ORIGINALLY PUBLISHED BY THE SOMERS RECORD (03-07-19)

      If you travel about two hours north on the New York State Thruway and then exit the highway, you'll find yourself in an enchanted foreign land. An exotic place where there is less pressure to keep up with the Kardashians. I have to admit, I'm starting to fall behind, their names sound alike and they look alike, so from now on I'm only going to try to keep up with the slower ones. Anyway, the place I'm talking about is called Upstate New York, and it's challenging, beautiful and inscrutable. It's not hard to get here, but if even you're using your GPS you still have to pay attention. There's Route 28, there's Old Route 28, and then there's a Deceased Route 28 out there still drawing Social Security checks. Our GPS said we should turn right at an "Unnamed Road." How hard could it have been to just name the road? Name it "Different But in No Way Inferior Route 28" for all I care. It's like going all the way through the desert on a horse with no name. Just name the damn horse already and let's all have lunch. We went over a bridge that said "Esopus Creek." The second time we passed over Esopus Creek we thought it was an unusual coincidence that there were two Esopus Creeks. Maybe one of them was "Old Esopus Creek?" The third time we figured we might be lost, but the fourth time we realized that Esopus Creek might be lost.
 
      Where I live, a bunch of rusted out pickup trucks on my property is considered an eyesore. I knew a guy that had four Saabs and one wife. The wife and one of the Saabs worked. Then two years later he had no wife but two more Saabs that didn't work, and he considered it an even trade, since the wife wasn't working anymore either. But up here, for some reason, a bunch of junk on a lawn is scenery, and a glimpse into your personal history. As I pass by your house, I can guess the number of people who live there, and whether or not they were ever able to get the hang of jumping on a trampoline or not. I can guess the ages of your kids, since that Big Wheel hasn't moved since 1983.
 
     I've never heard anything about a leash law in these parts, so your dog is on the honor system here.

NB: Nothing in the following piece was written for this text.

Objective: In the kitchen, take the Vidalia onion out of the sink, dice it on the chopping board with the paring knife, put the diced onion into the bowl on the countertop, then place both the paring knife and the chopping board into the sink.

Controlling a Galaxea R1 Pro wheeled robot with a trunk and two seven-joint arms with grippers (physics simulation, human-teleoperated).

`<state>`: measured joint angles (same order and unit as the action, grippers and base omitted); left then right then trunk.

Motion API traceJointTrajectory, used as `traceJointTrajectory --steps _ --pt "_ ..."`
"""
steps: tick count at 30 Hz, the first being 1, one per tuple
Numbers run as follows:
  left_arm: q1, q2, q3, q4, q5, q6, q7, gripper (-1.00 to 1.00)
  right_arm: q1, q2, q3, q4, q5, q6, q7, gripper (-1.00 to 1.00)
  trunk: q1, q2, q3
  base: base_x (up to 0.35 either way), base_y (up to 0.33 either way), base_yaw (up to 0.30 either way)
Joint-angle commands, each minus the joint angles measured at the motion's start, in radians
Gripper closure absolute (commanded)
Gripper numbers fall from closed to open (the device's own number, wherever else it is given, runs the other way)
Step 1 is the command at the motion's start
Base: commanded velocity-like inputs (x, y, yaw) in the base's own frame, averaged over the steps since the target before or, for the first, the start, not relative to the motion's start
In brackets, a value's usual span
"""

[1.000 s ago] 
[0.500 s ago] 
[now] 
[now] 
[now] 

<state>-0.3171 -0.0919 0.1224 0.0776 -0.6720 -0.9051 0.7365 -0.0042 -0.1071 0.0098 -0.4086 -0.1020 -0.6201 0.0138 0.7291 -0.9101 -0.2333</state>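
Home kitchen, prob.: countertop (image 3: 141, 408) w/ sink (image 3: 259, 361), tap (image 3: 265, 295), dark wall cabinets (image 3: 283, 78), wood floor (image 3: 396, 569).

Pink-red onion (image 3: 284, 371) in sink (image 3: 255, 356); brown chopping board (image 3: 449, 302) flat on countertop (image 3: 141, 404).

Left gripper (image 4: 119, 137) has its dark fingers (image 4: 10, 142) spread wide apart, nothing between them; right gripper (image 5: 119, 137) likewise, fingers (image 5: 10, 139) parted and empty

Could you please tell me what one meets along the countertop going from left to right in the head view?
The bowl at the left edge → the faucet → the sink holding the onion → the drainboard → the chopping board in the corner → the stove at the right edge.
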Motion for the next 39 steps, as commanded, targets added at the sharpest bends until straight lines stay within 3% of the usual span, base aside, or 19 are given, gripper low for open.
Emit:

My dog will destroy all your toilet paper rolls if she gets into your house, so you'd better put them under lock and key. And don't let me catch yours on my lawn unless it's pushing a lawnmower. There are owner restraint regulations in my town, so if you live upstate you should put your dog on a 128-mile leash.
 
     I've decided that I need a tractor. If I had one I could do all my tracting in half the time, and spend the rest of my day feeding the livestock. There are a lot of places to buy feed around these parts. Whatever it is you are trying to grow, you can find something to feed it with at the feed store. You can buy 50 pounds of all-grain feed for $14.99, if you're grain isn't growing well enough. if you have a chicken that you are trying to fatten up for tonight's barbecue, feed it the whole bag and you've got yourself a 52-pound chicken. If you have very high standards, consider a 30 lb. tub of Purina Honor Show High Octane Power Fuel for $52.99. I know that's expensive, but it is high octane, so they'll also clean your pet's windshield for free.
 
     There's not as much good pizza up there, but there is a whole lot more good barbecue. I'm sure you could get a kale salad up here, but it seems like precisely the type of thing you're trying to get away from for a little while. If you're looking for a place to stay, there are plenty of motels. The sign in front says "COLOR TV!" Sometimes "HBO!" Or "AIR CONDITIONING!" The air may not always be in mint condition, but speaking for myself (since everyone else thinks I'm nuts) I feel a whole lot more comfortable in a place where the maintenance guy is also the concierge. I even went down to the pool, and it wasn't crowded at all, since it's an outdoor pool.
 
     The subject of politics did not come up. Could these be the same people that handed such a poor specimen the keys to the country? I don't know, but they couldn't have been nicer in person. Proving once again that politics is an unreliable barometer of just about everything. On the way back to the highway we narrowly missed a collision with either a very small coyote or a very large fox. There's no leash law for coyotes either up here, but if that happens to be your scrawny coyote you might want to start him on some Producer's Pride Hog Grower, 50 pounds for $13.99, and he'll be starting at left tackle for the high school football team before you know it.

Friday, August 9, 2019

I FINALLY GOT A “SMART PHONE”

ORIGINALLY PUBLISHED BY THE SOMERS RECORD (02-28-19)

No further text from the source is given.